Macomb School District 185 has contracted out its bus services for more than 30 years.
But school board members believe Durham School Services, the district’s current transportation provider, has not lived up to expectations. So board members are making a change.
They voted 7 to 0 to have the district handle its own bus services beginning July 1, 2025.
Organizing the new bus system will require a quick turnaround. Director of Operations Scott Schauble thinks they can make it work.
“The biggest challenge, like with any district, is going to be finding bus drivers. And we developed some secondary systems to have back-up drivers to basically grab the pool of people that we already have here in the district and use that resource,” he said.
Schauble initially had concerns about the feasibility of bringing the bus services in-house. But he felt better about it after a trip to Canton Union School District 66 to observe their operations.

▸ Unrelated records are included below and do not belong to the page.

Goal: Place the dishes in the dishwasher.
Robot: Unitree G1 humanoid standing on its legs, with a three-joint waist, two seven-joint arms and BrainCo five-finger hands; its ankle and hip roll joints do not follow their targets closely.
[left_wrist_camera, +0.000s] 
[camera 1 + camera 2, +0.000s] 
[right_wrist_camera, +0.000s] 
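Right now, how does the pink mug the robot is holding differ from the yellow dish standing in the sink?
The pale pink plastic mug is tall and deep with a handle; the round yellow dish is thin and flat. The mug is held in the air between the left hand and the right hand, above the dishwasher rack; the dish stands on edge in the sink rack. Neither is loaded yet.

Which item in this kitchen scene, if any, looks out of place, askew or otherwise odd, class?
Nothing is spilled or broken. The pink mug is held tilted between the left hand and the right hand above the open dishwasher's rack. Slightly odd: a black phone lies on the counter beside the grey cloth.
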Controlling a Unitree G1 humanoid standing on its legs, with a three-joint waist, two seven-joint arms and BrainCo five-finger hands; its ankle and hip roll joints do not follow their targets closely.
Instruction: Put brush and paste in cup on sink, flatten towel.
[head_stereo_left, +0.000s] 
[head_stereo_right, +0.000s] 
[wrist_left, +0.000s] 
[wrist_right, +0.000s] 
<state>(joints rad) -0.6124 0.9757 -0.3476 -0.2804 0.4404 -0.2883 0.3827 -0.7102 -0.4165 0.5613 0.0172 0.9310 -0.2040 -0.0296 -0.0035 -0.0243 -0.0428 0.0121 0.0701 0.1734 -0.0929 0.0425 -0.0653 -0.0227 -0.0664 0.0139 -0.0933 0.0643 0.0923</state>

“Once we went through that, I was able to see how the layout, the routing systems that they use. It’s definitely something that we can make work,” he said.
Canton runs its own bus service, as does every other district in the area served by Regional Office of Education 26, which includes Fulton, Hancock, McDonough, and Schuyler counties.
Superintendent Patrick Twomey said they chose to visit Canton because its enrollment is similar in size to Macomb’s.
“We made a day-long trip to Canton to really take a deep dive. We talked to their finance people in Canton. We talked to their superintendent,” he said.
Twomey estimated Macomb will save nearly $380,000 over what it would have paid Durham next school year, though one-time startup expenses will eat into that figure.
“There is bound to be things that we have missed, but we have really taken a lot of time and reviewed this,” Twomey said.
The startup expenses include bus routing software and two-way CB radios for each vehicle.
The Macomb district acquired 18 of its own buses for the current school year. The district will lease the buses for three years, with the option to buy them after that. The first-year cost was $642,000.